CIVITAVECCHIA – Civitavecchia “da parte mia, se ne fossi il padrone, la chiamerei Processionopolis”. Così scherzava padre Jean Baptiste Labat dell’Ordine dei Frati Predicatori nelle sue memorie in riferimento alle numerose processioni che salmodiando attraversavano le poche e strette vie della piccola città portuale (F. Correnti e G. Insolera, I viaggi del padre Labat dalle Antille a Civitavecchia, 1995).

In quelle pagine, che ci restituiscono in pieno la vita quotidiana di Civitavecchia nel Settecento, Labat descrive magnificamente la processione del Cristo morto, appuntamento pasquale molto caro alla Comunità civitavecchiese di cui erano protagoniste le tre confraternite cittadine: quella Nera dell’Orazione e Morte, quella Bianca del Gonfalone e quella azzurra non più esistente del Santissimo Nome di Dio.
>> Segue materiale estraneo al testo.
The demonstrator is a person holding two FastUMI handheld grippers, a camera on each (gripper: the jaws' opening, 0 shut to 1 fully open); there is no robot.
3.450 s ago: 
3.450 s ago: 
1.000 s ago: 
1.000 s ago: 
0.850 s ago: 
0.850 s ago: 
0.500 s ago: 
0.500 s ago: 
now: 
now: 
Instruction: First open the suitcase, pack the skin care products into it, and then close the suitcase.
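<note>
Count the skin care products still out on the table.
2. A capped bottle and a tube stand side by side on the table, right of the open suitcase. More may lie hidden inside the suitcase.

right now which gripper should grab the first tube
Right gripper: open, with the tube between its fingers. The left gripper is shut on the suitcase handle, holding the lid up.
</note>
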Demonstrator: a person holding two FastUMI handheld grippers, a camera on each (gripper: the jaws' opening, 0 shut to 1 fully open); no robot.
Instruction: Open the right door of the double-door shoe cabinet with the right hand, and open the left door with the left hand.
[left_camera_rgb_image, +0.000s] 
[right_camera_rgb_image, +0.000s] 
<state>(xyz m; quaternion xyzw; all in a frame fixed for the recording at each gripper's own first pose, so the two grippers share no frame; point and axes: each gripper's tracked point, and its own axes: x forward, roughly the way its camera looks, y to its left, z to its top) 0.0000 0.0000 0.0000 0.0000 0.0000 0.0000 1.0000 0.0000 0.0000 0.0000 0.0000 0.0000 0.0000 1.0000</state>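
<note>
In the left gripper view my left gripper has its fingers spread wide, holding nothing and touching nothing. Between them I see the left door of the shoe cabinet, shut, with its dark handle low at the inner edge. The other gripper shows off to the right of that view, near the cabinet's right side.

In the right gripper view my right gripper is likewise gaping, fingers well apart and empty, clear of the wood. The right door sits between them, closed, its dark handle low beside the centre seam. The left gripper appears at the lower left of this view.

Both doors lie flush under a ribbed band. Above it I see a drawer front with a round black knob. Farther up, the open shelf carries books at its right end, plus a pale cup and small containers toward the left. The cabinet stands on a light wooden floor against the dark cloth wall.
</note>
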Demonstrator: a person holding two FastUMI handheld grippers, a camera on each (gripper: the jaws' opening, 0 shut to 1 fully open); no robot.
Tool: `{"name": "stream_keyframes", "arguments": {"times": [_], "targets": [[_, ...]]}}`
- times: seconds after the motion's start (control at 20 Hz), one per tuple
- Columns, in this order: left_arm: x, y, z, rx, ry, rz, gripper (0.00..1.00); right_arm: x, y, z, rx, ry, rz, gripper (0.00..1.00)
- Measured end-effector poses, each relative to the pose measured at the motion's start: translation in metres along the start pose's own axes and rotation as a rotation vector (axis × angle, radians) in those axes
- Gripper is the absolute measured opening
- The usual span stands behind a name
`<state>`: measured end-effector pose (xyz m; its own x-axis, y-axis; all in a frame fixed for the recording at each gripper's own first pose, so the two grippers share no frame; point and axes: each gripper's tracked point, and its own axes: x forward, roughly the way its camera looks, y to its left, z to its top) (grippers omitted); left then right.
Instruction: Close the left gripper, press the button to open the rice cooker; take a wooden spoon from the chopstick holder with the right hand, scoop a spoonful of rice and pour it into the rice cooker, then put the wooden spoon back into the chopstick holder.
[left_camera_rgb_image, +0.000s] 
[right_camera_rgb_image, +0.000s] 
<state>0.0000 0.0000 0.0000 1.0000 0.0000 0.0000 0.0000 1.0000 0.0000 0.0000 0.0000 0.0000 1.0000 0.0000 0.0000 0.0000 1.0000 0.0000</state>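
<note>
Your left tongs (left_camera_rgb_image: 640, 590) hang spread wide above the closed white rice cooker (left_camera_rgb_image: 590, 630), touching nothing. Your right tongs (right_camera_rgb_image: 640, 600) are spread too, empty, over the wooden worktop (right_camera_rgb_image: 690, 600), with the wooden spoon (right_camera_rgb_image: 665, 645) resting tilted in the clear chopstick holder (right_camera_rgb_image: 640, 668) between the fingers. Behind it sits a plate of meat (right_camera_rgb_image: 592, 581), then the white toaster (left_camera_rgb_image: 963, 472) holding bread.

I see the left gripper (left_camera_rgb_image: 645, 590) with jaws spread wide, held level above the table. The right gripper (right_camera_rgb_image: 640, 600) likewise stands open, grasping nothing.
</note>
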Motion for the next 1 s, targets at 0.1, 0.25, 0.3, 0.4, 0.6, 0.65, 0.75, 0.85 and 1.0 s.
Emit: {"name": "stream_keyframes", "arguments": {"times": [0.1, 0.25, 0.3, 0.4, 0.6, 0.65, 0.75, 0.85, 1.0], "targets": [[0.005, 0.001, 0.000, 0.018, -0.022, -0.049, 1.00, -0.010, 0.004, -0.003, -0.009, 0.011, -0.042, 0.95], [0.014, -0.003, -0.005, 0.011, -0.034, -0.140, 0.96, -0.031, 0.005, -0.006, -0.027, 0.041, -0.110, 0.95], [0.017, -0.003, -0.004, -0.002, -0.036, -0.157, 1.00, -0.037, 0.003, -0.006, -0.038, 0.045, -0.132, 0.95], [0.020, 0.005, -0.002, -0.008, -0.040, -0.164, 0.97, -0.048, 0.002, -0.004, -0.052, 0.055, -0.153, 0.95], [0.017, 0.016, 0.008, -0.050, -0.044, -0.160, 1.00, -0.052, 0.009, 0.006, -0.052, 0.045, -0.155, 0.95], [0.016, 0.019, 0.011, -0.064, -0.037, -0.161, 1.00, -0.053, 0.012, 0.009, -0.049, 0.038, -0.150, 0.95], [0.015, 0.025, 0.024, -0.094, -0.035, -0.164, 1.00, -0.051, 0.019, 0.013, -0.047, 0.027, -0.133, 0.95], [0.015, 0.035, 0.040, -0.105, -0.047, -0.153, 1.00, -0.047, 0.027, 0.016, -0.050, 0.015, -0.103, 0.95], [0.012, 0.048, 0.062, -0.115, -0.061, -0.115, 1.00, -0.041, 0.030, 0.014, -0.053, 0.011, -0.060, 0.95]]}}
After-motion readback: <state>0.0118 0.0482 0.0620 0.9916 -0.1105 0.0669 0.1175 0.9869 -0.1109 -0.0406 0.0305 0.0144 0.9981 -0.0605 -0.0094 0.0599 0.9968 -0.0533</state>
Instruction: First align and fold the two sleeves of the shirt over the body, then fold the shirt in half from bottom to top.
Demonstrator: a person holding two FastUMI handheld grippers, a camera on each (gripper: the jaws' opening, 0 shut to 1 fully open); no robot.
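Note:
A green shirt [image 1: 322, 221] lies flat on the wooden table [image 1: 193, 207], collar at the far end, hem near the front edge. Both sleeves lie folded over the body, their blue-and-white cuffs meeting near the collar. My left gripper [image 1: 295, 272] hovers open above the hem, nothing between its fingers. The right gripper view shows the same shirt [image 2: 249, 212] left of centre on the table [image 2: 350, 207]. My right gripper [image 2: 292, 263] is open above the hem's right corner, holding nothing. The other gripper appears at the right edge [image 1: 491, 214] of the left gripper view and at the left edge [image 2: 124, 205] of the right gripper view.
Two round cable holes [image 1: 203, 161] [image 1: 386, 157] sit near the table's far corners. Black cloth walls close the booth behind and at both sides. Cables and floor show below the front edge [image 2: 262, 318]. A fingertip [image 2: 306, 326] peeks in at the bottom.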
Il frate domenicano, se fosse vissuto quasi due secoli dopo, sarebbe rimasto interdetto ad apprendere che a Civitavecchia per trenta anni la processione del Venerdì Santo fu vietata, ufficialmente, per questioni di ordine pubblico ma realmente per il pesante clima anticlericale che si respirava in città come nel resto del Regno d’Italia a partire dal 1870 quando la Breccia di Porta Pia aveva messo termine al potere temporale del Papato.

Il 1 aprile 1901 Il Messaggero pubblica un articolo intitolato Le processioni religiose in provincia in cui si dà notizia che “da vari paesi della provincia ci pervengono vibrate lettere di protesta contro il progettato ripristinamento della processione del venerdì Santo”. Gli autori di queste lettere si lamentavano che “si lascia ai clericali la libertà di compiere pubblicamente delle funzioni religiose” che per loro erano una “manifestazione politica”.

In quei tempi molti funerali erano celebrati con rito laico, e noti esponenti della locale Massoneria svolgevano il ruolo di oratori a queste meste cerimonie. A Civitavecchia erano frequenti anche i battesimi laici dei figli degli anarchici, dei repubblicani e dei socialisti. Enrico Padelli, mio prozio, ricorda nelle sue memorie che il padre lo battezzò con i suoi compagni di lavoro nelle acque del porto. Le loro mogli e madri, anche in segreto, provvedevano al battesimo religioso.

L’opposizione alle manifestazioni religiose in pubblico era fortissima: “A Civitavecchia poi l’esasperazione dei liberali è maggiore, perché la processione vi è abolita da quarant’anni, e perché da qualche tempo i clericali anche troppo tollerati, non tralasciano alcuna occasione per affermare i loro sentimenti di avversione all’unità della patria e al progresso civile”.

La Pasqua nel 1901 cadde il 7 aprile. Il giorno dopo, l’8, in prima pagina sul quotidiano romano era pubblicato l’articolo Le processioni del Cristo morto nella provincia romana. Spettacoli medievali in cui c’era la cronaca delle quattro processioni che si erano tenute a Corneto Tarquinia nella settimana santa. A Civitavecchia, invece, la processione fu vietata per impedire che venisse “turbato l’ordine pubblico”.

L’anno dopo, con grande scorno degli anticlericali, la processione del Venerdì Santo fu permessa all’unica condizione che si svolgesse di giorno e non di notte come era di consuetudine.

Il Circolo Felice Orsini, repubblicano e anticlericale, con numerosi membri appartenenti alla Loggia massonica, presieduto dal consigliere comunale Giuseppe Alocci scrive una lettera pubblicata sul Messaggero: “Ieri (28 marzo 1902), Civitavecchia ebbe il gradito spettacolo della processione del Cristo morto, indetta dalla locale Società cattolica.

È da notarsi che l’anno scorso, dietro protesta dei partiti liberali, questa venne proibita, e ieri, sotto il governo liberale Zanardelli abbiamo assistito a tale esilarante coreografia”.

Gli esponenti dei partiti popolari inviarono un telegramma ironico al presidente del Consiglio, Giuseppe Zanardelli, in segno di protesta contro il permesso rilasciato alla processione: “Si ringrazia Vostra Eccellenza di avere procurato nostra città la coreografica processione indetta Società cattolica contraria principi italianità”.

Per fortuna, la processione del Cristo morto ancora oggi attraversa Civitavecchia, una città radicalmente diversa da quella del 1901, distrutta e deturpata dai bombardamenti del 1943/44 e dalla successiva ricostruzione. Testimonianza di Fede e identitaria tradizione sono gli ingredienti che la rendono assai cara ai Civitavecchiesi di oggi come di ieri, secolare simbolo della migliore “civitavecchiesità”.